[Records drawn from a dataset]

§

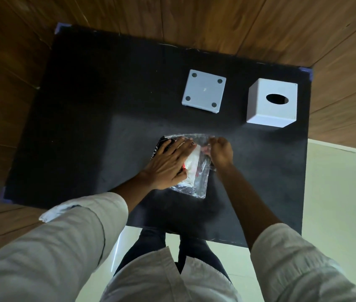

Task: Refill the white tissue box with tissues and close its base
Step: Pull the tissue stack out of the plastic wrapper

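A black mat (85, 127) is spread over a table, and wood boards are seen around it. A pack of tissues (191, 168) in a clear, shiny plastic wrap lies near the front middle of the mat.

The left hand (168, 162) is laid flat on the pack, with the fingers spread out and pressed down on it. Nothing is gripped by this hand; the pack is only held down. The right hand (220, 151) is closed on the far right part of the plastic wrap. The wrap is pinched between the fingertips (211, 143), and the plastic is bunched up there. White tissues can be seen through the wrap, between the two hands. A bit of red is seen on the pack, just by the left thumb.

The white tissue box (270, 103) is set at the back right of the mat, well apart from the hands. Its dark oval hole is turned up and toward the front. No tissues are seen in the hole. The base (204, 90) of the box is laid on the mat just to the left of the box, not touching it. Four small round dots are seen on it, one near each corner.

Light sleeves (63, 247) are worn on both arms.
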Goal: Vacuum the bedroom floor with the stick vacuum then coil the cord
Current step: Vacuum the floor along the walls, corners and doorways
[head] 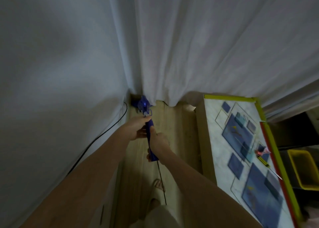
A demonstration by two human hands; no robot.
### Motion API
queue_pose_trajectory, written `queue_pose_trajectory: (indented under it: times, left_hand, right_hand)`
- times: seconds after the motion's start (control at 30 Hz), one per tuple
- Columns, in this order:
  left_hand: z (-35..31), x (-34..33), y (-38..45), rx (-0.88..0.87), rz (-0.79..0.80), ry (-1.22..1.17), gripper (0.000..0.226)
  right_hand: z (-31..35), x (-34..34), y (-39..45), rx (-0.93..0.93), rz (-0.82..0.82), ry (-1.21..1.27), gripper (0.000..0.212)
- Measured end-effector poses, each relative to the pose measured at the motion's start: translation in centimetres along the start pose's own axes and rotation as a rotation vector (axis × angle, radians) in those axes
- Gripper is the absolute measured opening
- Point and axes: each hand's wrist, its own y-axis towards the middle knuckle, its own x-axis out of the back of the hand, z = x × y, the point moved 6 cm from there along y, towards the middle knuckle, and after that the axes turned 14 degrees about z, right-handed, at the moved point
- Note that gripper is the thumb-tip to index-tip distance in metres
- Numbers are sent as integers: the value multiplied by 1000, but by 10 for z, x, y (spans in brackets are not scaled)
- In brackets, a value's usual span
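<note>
Vacuum [149, 138], a blue stick model, runs away from the person toward the corner, its motor body just beyond the left hand [138, 128] and its head hidden where the white curtain [189, 46] meets the floor [179, 129]. The left hand wraps the upper handle with fingers curled round it; the right hand [158, 144], nearer the body, grips the handle's lower end the same way. Cord [161, 181] leaves the handle just below the right hand and trails back past a sandalled foot [158, 184]; a second black run [96, 139] climbs the wall well left of the left hand. To work this corner well, I would keep both grips firm, push in short strokes, steer clear of the curtain hem, and keep the trailing cord behind the feet, away from the patterned table [217, 120] to the right of the right hand.
</note>
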Motion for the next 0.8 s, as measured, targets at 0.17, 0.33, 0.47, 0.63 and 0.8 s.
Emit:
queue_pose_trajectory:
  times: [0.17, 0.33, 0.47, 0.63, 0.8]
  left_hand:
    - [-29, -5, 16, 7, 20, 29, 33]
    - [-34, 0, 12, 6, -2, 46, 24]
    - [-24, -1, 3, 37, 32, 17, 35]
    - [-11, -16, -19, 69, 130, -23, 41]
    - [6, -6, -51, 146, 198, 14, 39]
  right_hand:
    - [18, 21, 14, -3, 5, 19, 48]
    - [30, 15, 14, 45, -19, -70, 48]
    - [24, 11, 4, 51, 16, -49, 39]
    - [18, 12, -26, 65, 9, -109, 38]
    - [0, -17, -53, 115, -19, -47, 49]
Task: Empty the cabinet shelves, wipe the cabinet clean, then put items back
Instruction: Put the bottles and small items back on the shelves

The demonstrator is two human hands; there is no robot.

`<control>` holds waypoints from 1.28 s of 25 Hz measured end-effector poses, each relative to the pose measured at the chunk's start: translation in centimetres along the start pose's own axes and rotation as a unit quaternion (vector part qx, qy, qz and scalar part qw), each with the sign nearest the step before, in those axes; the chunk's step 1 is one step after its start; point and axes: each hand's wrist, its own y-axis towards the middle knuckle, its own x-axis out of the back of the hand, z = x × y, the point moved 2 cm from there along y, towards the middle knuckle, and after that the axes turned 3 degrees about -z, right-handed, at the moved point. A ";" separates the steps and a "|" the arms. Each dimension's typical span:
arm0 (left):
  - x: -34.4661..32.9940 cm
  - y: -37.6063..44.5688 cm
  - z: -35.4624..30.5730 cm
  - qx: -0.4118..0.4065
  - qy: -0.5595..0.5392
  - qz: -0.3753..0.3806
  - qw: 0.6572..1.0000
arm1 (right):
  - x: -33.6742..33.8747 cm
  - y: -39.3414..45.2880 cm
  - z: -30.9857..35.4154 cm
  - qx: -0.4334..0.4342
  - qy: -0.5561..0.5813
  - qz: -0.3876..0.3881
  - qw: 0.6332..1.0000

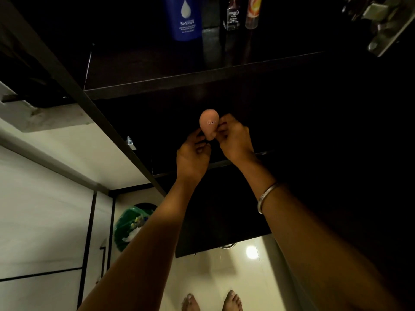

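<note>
In front of the dark cabinet (292,131), between shelves: peach egg-shaped sponge (209,124), small printed label on its side. Both grips grasping it, fingers curled: left hand (192,153) pinches the narrow lower end, right hand (233,136) pinches its right side. Long axis about upright, rounded end up. Blue bottle (184,17) on upper shelf (202,79).

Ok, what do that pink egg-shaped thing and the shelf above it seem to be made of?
Pink egg-shaped thing: probably soft foam or silicone, matte, with no glare; both hands hold it, left hand, right hand.
Shelf: dark laminated board by its look, semi-gloss, faintly mirroring the bottles.
</note>
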 end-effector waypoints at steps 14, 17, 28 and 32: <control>1.0 -1.2 -0.5 0.028 0.017 0.013 0.999 | 0.4 -1.9 -0.5 -0.069 0.023 0.009 0.997; 2.2 -2.1 -2.3 -0.019 0.040 0.022 0.999 | 1.7 -3.1 1.0 -0.048 -0.010 0.031 0.998; 9.3 -7.1 -12.8 -0.240 0.223 0.003 0.945 | 10.0 -8.5 11.3 0.159 -0.244 -0.036 0.956; 13.0 -9.3 -17.8 -0.285 0.224 -0.043 0.931 | 13.6 -11.7 15.7 0.188 -0.272 -0.077 0.941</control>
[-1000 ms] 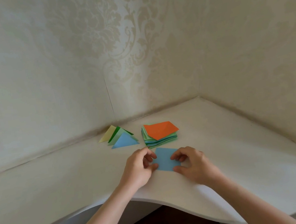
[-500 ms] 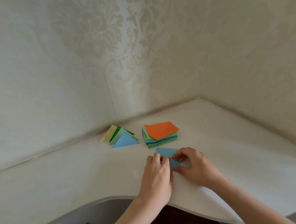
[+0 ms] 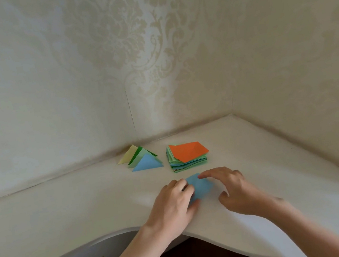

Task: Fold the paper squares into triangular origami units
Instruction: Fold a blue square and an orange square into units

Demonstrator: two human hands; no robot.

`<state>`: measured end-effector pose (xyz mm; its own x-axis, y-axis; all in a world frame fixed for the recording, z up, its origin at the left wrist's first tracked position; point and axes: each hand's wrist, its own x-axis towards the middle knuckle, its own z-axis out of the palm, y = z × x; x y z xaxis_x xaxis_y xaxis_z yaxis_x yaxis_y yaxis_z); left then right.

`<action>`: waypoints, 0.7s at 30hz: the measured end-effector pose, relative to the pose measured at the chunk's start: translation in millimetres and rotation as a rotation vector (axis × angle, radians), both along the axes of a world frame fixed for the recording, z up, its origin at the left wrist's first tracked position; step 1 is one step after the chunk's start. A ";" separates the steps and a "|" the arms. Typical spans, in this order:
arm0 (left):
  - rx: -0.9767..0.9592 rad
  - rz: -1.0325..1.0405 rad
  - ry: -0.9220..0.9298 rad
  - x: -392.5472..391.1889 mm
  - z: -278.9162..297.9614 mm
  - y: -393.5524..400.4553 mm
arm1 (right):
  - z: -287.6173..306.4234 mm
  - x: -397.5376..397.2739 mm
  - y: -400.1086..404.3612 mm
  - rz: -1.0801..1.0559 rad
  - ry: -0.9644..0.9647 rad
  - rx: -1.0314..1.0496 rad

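One blue paper piece (image 3: 200,186) lay flat on the white desk (image 3: 284,188) near its front edge, between two hands: the left hand (image 3: 174,207) rested on its left part with fingers curled down onto the sheet, while the right hand (image 3: 233,189) hovered at its right with fingers spread and relaxed, index tip at the paper's far corner. Behind stood one stack of paper squares (image 3: 187,156) topped by an orange sheet, and to its left three folded triangles (image 3: 141,160): one yellow, one green, one blue
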<state>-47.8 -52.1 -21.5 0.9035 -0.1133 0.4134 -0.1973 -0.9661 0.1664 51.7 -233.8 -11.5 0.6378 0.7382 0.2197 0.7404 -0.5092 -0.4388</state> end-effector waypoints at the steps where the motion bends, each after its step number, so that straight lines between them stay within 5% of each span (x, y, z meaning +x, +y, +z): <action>1: 0.002 -0.030 -0.002 -1.4 -0.2 4.3 | -1.0 0.0 2.6 0.008 -0.011 -0.014; 8: -0.015 -0.010 -0.052 -9.6 -0.3 38.7 | -11.0 -5.8 24.1 -0.034 -0.031 0.135; 15: -0.315 0.250 -0.008 -7.9 -8.8 38.5 | -19.0 -11.1 40.4 -0.206 0.021 0.206; 21: -0.158 0.443 0.026 4.5 -13.0 17.6 | -24.3 -15.9 54.7 -0.349 -0.022 0.202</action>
<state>-43.3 -34.5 -34.5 0.8607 0.3481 0.3716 0.2345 -0.9188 0.3176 35.7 -179.1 -35.8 0.8360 0.4189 0.3545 0.5487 -0.6367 -0.5417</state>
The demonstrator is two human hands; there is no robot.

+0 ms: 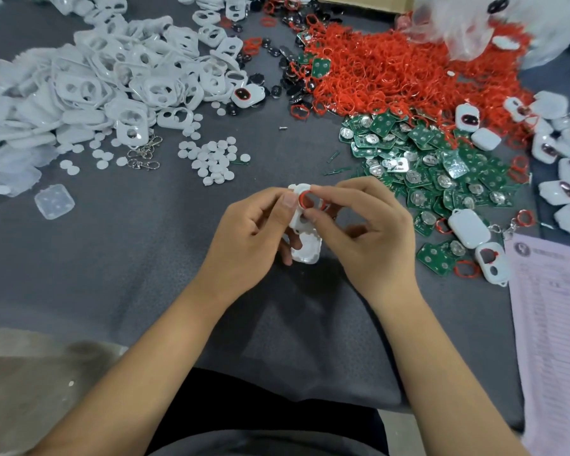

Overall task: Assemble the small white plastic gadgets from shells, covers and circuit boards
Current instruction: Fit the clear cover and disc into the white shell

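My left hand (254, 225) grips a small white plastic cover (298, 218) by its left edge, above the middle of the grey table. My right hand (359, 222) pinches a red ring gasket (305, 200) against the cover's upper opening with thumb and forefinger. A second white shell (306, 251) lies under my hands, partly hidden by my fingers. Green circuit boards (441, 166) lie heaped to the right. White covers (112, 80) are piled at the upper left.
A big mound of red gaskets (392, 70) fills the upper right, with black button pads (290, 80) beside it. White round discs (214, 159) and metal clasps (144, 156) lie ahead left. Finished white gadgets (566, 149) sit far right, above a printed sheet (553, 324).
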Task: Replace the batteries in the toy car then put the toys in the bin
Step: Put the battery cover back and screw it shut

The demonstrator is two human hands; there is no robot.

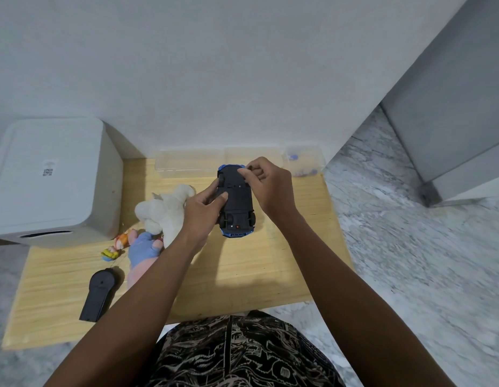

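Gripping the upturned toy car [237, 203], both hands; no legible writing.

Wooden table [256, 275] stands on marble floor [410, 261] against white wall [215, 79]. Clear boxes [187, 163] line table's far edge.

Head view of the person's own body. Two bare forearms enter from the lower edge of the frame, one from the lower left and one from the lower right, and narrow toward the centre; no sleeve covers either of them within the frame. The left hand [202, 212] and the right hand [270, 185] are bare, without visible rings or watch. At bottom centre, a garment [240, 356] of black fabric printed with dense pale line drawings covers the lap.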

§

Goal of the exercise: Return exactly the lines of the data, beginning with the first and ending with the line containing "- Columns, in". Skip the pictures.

Solution for this task:
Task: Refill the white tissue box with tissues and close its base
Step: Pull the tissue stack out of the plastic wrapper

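A black mat (85, 127) is spread over a table, and wood boards are seen around it. A pack of tissues (191, 168) in a clear, shiny plastic wrap lies near the front middle of the mat.

The left hand (168, 162) is laid flat on the pack, with the fingers spread out and pressed down on it. Nothing is gripped by this hand; the pack is only held down. The right hand (220, 151) is closed on the far right part of the plastic wrap. The wrap is pinched between the fingertips (211, 143), and the plastic is bunched up there. White tissues can be seen through the wrap, between the two hands. A bit of red is seen on the pack, just by the left thumb.

The white tissue box (270, 103) is set at the back right of the mat, well apart from the hands. Its dark oval hole is turned up and toward the front. No tissues are seen in the hole. The base (204, 90) of the box is laid on the mat just to the left of the box, not touching it. Four small round dots are seen on it, one near each corner.

Light sleeves (63, 247) are worn on both arms.
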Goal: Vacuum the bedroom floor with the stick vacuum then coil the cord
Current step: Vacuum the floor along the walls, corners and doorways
[head] 
A demonstration by two human hands; no robot.
### Motion API
queue_pose_trajectory, written `queue_pose_trajectory: (indented under it: times, left_hand, right_hand)`
- times: seconds after the motion's start (control at 30 Hz), one per tuple
- Columns, in this order:

The work on this exercise has been finished.